■ Try it
Reproduction without pictures: print every entry precisely as written.

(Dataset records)
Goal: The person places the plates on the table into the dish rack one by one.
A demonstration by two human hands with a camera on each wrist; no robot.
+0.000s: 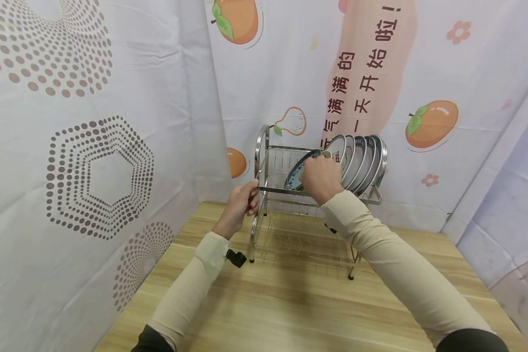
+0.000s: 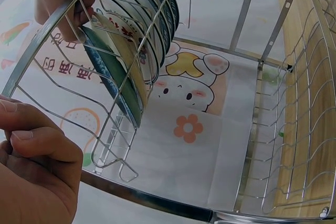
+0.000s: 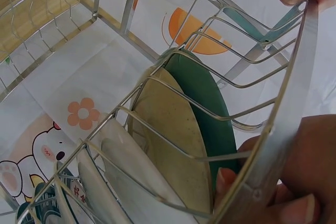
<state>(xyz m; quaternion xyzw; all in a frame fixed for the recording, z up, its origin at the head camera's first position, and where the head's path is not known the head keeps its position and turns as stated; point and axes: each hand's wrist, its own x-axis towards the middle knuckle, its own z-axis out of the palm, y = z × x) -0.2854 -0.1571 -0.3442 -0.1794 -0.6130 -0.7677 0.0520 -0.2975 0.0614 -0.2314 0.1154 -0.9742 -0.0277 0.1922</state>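
Observation:
A two-tier metal dish rack (image 1: pixel 281 190) stands on the wooden table. My left hand (image 1: pixel 242 203) grips the front left corner of its upper tier, thumb on top of the bar. Over the front bar, my right hand (image 1: pixel 322 178) holds the rim of a blue-patterned plate (image 1: pixel 296 177), which leans in the upper tier; its green underside (image 3: pixel 202 98) shows in the right wrist view. Right beside it is a cream-backed plate (image 3: pixel 168 119). More plates (image 1: pixel 361 164) stand on edge in a row at the tier's right end. The right fingertips are partly hidden behind the front bar.
The lower tier (image 1: pixel 308 244) is a wire basket below the plates. A printed cloth (image 1: pixel 273 68) hangs close behind the rack, and a dotted curtain (image 1: pixel 167 107) closes off the left side. Wooden tabletop (image 1: pixel 264 308) lies in front.

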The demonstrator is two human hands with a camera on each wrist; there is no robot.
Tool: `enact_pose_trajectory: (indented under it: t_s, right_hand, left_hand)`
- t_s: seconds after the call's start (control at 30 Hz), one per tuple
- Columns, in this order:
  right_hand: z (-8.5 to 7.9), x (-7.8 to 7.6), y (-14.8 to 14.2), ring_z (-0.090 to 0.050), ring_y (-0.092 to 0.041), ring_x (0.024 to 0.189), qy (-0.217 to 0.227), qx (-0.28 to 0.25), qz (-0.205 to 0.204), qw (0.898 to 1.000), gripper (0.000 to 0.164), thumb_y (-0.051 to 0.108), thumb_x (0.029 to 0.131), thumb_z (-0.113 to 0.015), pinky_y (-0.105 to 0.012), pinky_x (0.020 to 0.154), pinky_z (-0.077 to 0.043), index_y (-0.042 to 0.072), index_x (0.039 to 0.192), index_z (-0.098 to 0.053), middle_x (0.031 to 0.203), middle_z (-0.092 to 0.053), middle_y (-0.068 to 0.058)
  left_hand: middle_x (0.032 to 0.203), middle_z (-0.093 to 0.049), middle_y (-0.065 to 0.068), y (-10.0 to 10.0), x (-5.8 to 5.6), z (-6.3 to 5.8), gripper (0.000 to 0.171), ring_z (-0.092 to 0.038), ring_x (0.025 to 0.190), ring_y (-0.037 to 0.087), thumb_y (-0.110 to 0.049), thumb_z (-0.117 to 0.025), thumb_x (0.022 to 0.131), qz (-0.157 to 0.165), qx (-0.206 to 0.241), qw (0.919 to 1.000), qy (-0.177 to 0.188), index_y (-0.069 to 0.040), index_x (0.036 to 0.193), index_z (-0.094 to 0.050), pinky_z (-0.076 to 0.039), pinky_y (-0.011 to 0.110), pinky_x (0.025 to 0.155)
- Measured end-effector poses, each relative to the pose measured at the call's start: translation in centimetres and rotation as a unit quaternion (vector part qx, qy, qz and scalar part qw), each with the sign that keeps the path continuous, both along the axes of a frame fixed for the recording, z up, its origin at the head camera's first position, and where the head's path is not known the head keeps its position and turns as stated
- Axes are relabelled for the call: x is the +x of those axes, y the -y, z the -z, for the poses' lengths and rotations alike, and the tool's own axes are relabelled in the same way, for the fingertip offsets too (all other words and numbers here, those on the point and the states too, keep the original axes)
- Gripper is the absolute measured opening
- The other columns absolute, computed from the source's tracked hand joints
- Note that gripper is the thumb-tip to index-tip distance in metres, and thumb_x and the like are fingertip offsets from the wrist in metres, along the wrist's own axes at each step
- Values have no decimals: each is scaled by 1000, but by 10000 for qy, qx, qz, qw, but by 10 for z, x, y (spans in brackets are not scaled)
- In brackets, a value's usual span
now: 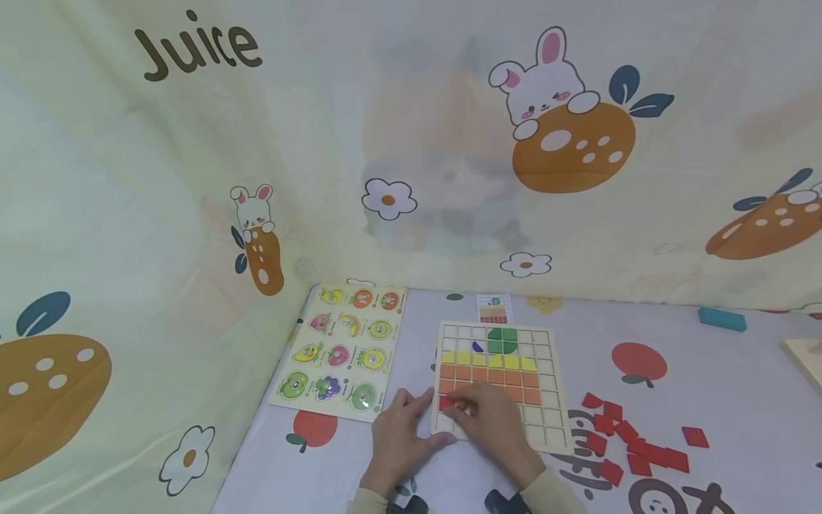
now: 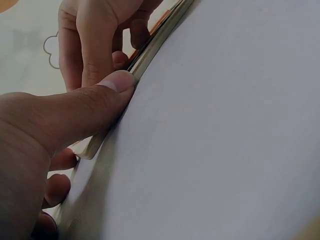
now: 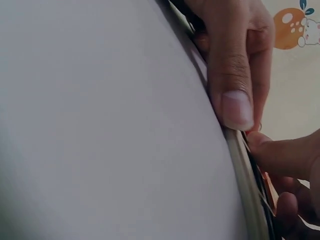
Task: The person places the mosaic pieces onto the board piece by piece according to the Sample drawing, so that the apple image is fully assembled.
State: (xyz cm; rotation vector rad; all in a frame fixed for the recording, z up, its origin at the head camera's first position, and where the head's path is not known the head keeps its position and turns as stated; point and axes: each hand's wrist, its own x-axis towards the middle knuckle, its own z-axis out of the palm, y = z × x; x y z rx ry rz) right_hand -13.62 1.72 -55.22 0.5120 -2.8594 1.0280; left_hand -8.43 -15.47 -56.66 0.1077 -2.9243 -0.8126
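Observation:
A wooden grid board [image 1: 557, 428] lies on the table, with green pieces [image 1: 502, 341], a small blue piece [image 1: 477, 347], a yellow row [image 1: 488, 360] and two orange rows [image 1: 490, 374] in its cells. At its lower left corner my left hand [image 1: 399, 439] grips it, thumb along the near edge [image 2: 95, 102] and forefinger at the left side. My right hand [image 1: 494, 425] pinches a red square tile [image 1: 444, 404] over the left column, just below the orange. The right wrist view shows both hands close together at the board's edge [image 3: 245, 185].
Several loose red tiles [image 1: 655, 454] lie scattered right of the board. A fruit puzzle board [image 1: 292, 371] is to the left. Behind the grid stands a small picture card [image 1: 493, 310]. A teal block [image 1: 722, 319] and a wooden edge [image 1: 805, 360] are farther right.

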Motion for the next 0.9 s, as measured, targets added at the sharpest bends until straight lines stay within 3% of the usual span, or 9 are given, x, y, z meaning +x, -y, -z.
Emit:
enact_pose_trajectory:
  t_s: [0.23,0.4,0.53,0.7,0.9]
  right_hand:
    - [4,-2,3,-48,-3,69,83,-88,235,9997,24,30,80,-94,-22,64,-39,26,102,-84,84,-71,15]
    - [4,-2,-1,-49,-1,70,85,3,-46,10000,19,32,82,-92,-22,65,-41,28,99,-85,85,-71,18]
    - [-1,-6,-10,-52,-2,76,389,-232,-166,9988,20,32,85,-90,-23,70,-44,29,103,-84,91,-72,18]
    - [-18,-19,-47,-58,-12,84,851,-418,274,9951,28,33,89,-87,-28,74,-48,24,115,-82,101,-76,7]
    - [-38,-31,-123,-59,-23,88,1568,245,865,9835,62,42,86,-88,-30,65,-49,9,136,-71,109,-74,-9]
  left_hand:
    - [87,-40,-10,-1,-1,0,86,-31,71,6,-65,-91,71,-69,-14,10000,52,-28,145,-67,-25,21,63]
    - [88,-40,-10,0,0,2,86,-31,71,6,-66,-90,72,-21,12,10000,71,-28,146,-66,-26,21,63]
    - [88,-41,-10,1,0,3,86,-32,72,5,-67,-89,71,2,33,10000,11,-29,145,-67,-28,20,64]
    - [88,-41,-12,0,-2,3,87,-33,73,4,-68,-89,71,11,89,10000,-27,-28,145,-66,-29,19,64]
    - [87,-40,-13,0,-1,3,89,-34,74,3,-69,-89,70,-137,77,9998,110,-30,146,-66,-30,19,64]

■ Exercise result
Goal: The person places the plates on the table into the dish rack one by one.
A demonstration by two human hands with a camera on each wrist; no robot.
+0.000s: 
+0.000s: 
+0.000s: 
<state>(xyz m; quaternion xyzw; all in a frame fixed for the recording, z up, its origin at the head camera's first position, and where the head's path is not known the head keeps its position and turns as stated; point and axes: each hand's wrist, its own x-axis towards the middle knuckle, its own z-axis out of the palm, y = z × x) -0.2854 -0.1571 -0.3442 -0.1794 -0.6130 -0.7677 0.0520 -0.2975 0.0614 -0.2314 0.1154 -0.9742 -0.0277 0.1922</state>
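Observation:
A two-tier metal dish rack (image 1: pixel 281 190) stands on the wooden table. My left hand (image 1: pixel 242 203) grips the front left corner of its upper tier, thumb on top of the bar. Over the front bar, my right hand (image 1: pixel 322 178) holds the rim of a blue-patterned plate (image 1: pixel 296 177), which leans in the upper tier; its green underside (image 3: pixel 202 98) shows in the right wrist view. Right beside it is a cream-backed plate (image 3: pixel 168 119). More plates (image 1: pixel 361 164) stand on edge in a row at the tier's right end. The right fingertips are partly hidden behind the front bar.
The lower tier (image 1: pixel 308 244) is a wire basket below the plates. A printed cloth (image 1: pixel 273 68) hangs close behind the rack, and a dotted curtain (image 1: pixel 167 107) closes off the left side. Wooden tabletop (image 1: pixel 264 308) lies in front.
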
The demonstrator is two human hands with a camera on each wrist; there is no robot.
Tool: `enact_pose_trajectory: (indented under it: t_s, right_hand, left_hand)`
- t_s: seconds after the call's start (control at 30 Hz), one per tuple
- Columns, in this order:
  right_hand: z (-8.5 to 7.9), x (-7.8 to 7.6), y (-14.8 to 14.2), ring_z (-0.090 to 0.050), ring_y (-0.092 to 0.041), ring_x (0.024 to 0.189), qy (-0.217 to 0.227), qx (-0.28 to 0.25), qz (-0.205 to 0.204), qw (0.898 to 1.000), gripper (0.000 to 0.164), thumb_y (-0.051 to 0.108), thumb_x (0.029 to 0.131), thumb_z (-0.113 to 0.015), pinky_y (-0.105 to 0.012), pinky_x (0.020 to 0.154), pinky_z (-0.077 to 0.043), index_y (-0.042 to 0.072), index_x (0.039 to 0.192), index_z (-0.098 to 0.053), middle_x (0.031 to 0.203), middle_z (-0.092 to 0.053), middle_y (-0.068 to 0.058)
  left_hand: middle_x (0.032 to 0.203), middle_z (-0.093 to 0.049), middle_y (-0.065 to 0.068), y (-10.0 to 10.0), x (-5.8 to 5.6), z (-6.3 to 5.8), gripper (0.000 to 0.171), ring_z (-0.092 to 0.038), ring_x (0.025 to 0.190), ring_y (-0.037 to 0.087), thumb_y (-0.110 to 0.049), thumb_z (-0.117 to 0.025), thumb_x (0.022 to 0.131), qz (-0.157 to 0.165), qx (-0.206 to 0.241), qw (0.919 to 1.000), qy (-0.177 to 0.188), index_y (-0.069 to 0.040), index_x (0.036 to 0.193), index_z (-0.094 to 0.050), pinky_z (-0.076 to 0.039), pinky_y (-0.011 to 0.110), pinky_x (0.025 to 0.155)
- Measured end-effector poses, each relative to the pose measured at the call's start: translation in centimetres and rotation as a unit quaternion (vector part qx, qy, qz and scalar part qw), each with the sign that keeps the path continuous, both along the axes of a frame fixed for the recording, z up, its origin at the head camera's first position, and where the head's path is not known the head keeps its position and turns as stated
- Axes are relabelled for the call: x is the +x of those axes, y the -y, z the -z, for the poses' lengths and rotations alike, and the tool's own axes are relabelled in the same way, for the fingertip offsets too (all other words and numbers here, those on the point and the states too, keep the original axes)
- Gripper is the absolute measured opening
- The other columns absolute, computed from the source's tracked hand joints
- Note that gripper is the thumb-tip to index-tip distance in metres, and thumb_x and the like are fingertip offsets from the wrist in metres, along the wrist's own axes at each step
- Values have no decimals: each is scaled by 1000, but by 10000 for qy, qx, qz, qw, but by 10 for z, x, y (spans in brackets are not scaled)
- In brackets, a value's usual span
now: 
now: 
now: 
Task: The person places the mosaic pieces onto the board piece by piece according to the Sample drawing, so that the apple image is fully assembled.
State: (xyz cm; rotation vector rad; all in a frame fixed for the recording, z up, its origin at the head camera's first position, and where the head's path is not known the head keeps its position and turns as stated; point and axes: each hand's wrist, its own x-axis towards the middle knuckle, its own z-axis out of the palm, y = z × x; x y z rx ry rz) right_hand -13.62 1.72 -55.22 0.5120 -2.8594 1.0280; left_hand -8.43 -15.47 -56.66 0.1077 -2.9243 -0.8126
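Observation:
A wooden grid board [image 1: 557, 428] lies on the table, with green pieces [image 1: 502, 341], a small blue piece [image 1: 477, 347], a yellow row [image 1: 488, 360] and two orange rows [image 1: 490, 374] in its cells. At its lower left corner my left hand [image 1: 399, 439] grips it, thumb along the near edge [image 2: 95, 102] and forefinger at the left side. My right hand [image 1: 494, 425] pinches a red square tile [image 1: 444, 404] over the left column, just below the orange. The right wrist view shows both hands close together at the board's edge [image 3: 245, 185].
Several loose red tiles [image 1: 655, 454] lie scattered right of the board. A fruit puzzle board [image 1: 292, 371] is to the left. Behind the grid stands a small picture card [image 1: 493, 310]. A teal block [image 1: 722, 319] and a wooden edge [image 1: 805, 360] are farther right.
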
Motion for the next 0.9 s, as measured, targets added at the sharpest bends until straight lines stay within 3% of the usual span, or 9 are given, x, y, z meaning +x, -y, -z.
Emit:
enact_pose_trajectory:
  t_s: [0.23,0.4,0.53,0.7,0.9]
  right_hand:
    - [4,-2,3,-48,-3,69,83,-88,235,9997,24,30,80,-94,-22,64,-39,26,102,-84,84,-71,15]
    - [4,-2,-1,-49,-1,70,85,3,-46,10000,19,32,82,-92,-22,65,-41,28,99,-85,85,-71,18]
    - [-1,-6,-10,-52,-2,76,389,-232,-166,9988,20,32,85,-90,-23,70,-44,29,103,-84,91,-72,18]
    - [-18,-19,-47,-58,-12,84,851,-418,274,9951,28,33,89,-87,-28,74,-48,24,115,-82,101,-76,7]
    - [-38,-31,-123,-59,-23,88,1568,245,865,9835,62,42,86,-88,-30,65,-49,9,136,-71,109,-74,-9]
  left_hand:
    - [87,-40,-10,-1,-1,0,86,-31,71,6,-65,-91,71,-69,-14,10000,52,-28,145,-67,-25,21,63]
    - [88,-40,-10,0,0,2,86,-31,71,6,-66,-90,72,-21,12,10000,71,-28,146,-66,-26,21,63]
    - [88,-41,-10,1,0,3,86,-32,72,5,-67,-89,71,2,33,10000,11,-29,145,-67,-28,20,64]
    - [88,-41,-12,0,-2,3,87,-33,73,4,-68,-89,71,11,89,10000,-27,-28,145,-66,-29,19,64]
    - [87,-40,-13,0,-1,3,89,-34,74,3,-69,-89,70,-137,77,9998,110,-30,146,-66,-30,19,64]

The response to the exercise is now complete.